AJP Heart and Circulatory Physiology ◽

10.1152/ajpheart.00267.2009 ◽

2009 ◽

Vol 297 (3) ◽

pp. H1069-H1077 ◽

Cited By ~ 77

Author(s):

Takashi Yokota ◽

Shintaro Kinugawa ◽

Kagami Hirabayashi ◽

Shouji Matsushima ◽

Naoki Inoue ◽

...

Keyword(s):

Oxidative Stress ◽

Insulin Resistance ◽

Type 2 Diabetes ◽

Skeletal Muscle ◽

Mitochondrial Dysfunction ◽

Exercise Capacity ◽

Mitochondrial Function ◽

Exercise Intolerance ◽

Whole Body

Insulin resistance or diabetes is associated with limited exercise capacity, which can be caused by the abnormal energy metabolism in skeletal muscle. Oxidative stress is involved in mitochondrial dysfunction in diabetes. We hypothesized that increased oxidative stress could cause mitochondrial dysfunction in skeletal muscle and make contribution to exercise intolerance in diabetes.

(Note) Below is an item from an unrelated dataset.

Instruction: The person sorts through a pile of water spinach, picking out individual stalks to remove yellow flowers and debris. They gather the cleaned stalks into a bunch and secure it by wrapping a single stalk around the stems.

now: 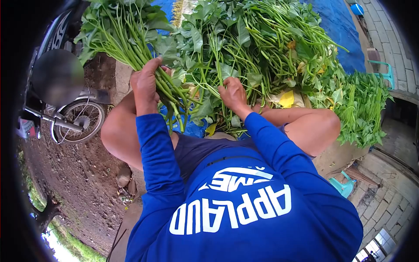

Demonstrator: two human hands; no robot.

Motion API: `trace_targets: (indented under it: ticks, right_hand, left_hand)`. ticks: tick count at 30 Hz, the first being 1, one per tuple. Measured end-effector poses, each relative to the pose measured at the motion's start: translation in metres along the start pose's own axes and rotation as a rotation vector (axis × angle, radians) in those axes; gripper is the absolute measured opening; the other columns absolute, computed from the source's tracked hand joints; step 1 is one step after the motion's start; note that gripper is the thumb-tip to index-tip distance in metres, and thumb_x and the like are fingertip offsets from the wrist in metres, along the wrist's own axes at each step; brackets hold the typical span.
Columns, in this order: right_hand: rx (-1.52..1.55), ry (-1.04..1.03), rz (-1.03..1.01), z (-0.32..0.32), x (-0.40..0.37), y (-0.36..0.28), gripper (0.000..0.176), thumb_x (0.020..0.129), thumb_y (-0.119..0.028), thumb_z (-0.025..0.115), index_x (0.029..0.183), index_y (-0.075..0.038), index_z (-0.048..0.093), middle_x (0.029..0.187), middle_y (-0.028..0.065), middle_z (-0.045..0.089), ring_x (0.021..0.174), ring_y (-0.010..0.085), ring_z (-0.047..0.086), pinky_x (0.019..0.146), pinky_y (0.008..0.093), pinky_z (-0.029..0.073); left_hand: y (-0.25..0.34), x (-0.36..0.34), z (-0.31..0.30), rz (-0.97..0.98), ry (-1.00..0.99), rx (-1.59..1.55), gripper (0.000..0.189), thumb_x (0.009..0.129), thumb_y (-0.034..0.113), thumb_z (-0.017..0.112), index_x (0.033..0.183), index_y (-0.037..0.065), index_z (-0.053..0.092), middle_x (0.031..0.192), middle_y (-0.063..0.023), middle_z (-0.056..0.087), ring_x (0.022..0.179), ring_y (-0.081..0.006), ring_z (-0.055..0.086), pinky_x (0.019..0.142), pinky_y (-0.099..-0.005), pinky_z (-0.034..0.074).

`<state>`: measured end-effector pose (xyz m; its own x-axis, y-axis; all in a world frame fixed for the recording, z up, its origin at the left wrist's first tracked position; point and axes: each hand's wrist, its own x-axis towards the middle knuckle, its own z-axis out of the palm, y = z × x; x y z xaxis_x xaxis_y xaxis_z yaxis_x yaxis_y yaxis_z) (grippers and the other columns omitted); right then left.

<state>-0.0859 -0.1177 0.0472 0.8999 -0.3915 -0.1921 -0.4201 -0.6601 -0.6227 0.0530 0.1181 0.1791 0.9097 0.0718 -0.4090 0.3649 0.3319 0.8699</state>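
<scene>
"Where were the leafy greens?"

"The left hand (145, 85) had a thick bunch (131, 48) of them, leaves spread outward and cut-looking stem ends hanging toward the shorts (192, 153). The loose pile (270, 35) lay just ahead, on a blue sheet (349, 52)."

"How firm was that hold?"

"The fingers were curled closed around the stems, with the thumb across them."

"And the right hand (234, 94)?"

"It was at the near edge of the pile, palm down, fingers bent and mostly closed beside thin stems (218, 65). I couldn't tell whether it had hold of one."

"Which step did it look like?"

"My judgement: sorting stems from the pile, with the bunch partly gathered."

"What would the next move have called for?"

"For a stem to come free, a light pinch low on it and a gentle draw, since the vines looked tangled and a sharp tug might have torn leaves. Adding it to the bunch would have needed the left hand to loosen slightly without letting the rest slip, with the stem ends lined up."

"Anything beside the pile?"

"More greens (362, 107) lay to the right, their stems neatly side by side."
</scene>
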Motion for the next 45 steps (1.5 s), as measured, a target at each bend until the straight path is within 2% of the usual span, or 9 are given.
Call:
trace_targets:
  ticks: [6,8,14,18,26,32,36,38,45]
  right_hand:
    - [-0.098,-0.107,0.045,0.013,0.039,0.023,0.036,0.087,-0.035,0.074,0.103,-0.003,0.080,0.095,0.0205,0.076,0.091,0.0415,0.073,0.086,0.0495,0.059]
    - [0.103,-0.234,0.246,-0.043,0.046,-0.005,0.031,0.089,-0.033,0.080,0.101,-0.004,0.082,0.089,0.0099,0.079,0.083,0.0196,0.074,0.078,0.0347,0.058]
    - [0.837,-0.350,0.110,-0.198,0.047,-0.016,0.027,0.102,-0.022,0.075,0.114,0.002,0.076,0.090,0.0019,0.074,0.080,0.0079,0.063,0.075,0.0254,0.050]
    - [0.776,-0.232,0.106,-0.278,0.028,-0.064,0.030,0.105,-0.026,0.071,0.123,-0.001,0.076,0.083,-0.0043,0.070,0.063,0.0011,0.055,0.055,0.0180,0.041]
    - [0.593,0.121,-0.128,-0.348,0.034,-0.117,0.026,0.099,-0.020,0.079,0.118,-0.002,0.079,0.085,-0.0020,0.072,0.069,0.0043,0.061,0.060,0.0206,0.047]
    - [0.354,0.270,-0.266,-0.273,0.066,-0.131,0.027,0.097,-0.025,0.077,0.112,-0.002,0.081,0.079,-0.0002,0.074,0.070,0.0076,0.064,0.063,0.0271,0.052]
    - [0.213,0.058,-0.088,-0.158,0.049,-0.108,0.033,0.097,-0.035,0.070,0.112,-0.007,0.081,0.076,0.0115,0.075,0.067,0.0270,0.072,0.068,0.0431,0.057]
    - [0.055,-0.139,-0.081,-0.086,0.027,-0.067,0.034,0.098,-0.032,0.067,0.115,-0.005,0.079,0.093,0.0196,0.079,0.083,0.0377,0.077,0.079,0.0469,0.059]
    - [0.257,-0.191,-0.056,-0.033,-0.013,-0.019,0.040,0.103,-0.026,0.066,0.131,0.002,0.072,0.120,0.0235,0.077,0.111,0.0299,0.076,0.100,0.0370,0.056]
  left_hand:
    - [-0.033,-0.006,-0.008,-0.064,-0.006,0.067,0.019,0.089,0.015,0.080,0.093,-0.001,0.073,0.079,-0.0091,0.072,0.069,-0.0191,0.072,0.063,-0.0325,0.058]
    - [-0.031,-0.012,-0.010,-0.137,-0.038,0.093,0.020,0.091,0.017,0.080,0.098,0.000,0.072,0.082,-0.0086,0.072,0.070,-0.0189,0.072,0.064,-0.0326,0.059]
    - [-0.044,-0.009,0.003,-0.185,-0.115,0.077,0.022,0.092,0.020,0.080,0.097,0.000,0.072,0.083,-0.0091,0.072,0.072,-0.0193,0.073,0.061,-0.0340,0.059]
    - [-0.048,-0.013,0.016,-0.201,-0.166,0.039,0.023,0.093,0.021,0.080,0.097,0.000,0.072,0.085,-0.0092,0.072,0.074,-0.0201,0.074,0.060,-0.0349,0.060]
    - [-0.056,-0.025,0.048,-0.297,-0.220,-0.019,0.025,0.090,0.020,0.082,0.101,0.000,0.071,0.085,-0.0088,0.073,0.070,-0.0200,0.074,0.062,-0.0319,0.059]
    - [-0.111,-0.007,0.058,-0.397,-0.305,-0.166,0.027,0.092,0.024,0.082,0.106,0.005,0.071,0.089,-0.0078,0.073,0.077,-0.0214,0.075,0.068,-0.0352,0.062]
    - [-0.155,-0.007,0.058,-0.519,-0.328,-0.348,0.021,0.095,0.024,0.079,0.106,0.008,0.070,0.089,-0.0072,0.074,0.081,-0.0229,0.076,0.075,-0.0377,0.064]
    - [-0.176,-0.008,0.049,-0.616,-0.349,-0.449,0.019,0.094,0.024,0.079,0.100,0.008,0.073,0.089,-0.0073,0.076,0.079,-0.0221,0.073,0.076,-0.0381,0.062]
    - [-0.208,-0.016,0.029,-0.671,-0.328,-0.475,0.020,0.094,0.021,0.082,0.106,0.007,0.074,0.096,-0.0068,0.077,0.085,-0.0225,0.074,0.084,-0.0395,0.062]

C57/BL6J mice were fed on normal diet or high fat diet (HFD) for 8 wk to induce obesity with insulin resistance and diabetes. Treadmill tests with expired gas analysis were performed to determine the exercise capacity and whole body oxygen uptake (V̇o2). The work (vertical distance × body weight) to exhaustion was reduced in the HFD mice by 36%, accompanied by a 16% decrease of peak V̇o2. Mitochondrial ADP-stimulated respiration, electron transport chain complex I and III activities, and mitochondrial content in skeletal muscle were decreased in the HFD mice. Furthermore, superoxide production and NAD(P)H oxidase activity in skeletal muscle were significantly increased in the HFD mice. Intriguingly, the treatment of HFD-fed mice with apocynin [10 mmol/l; an inhibitor of NAD(P)H oxidase activation] improved exercise intolerance and mitochondrial dysfunction in skeletal muscle without affecting glucose metabolism itself. The exercise capacity and mitochondrial function in skeletal muscle were impaired in type 2 diabetes, which might be due to enhanced oxidative stress. Therapies designed to regulate oxidative stress and maintain mitochondrial function could be beneficial to improve the exercise capacity in type 2 diabetes.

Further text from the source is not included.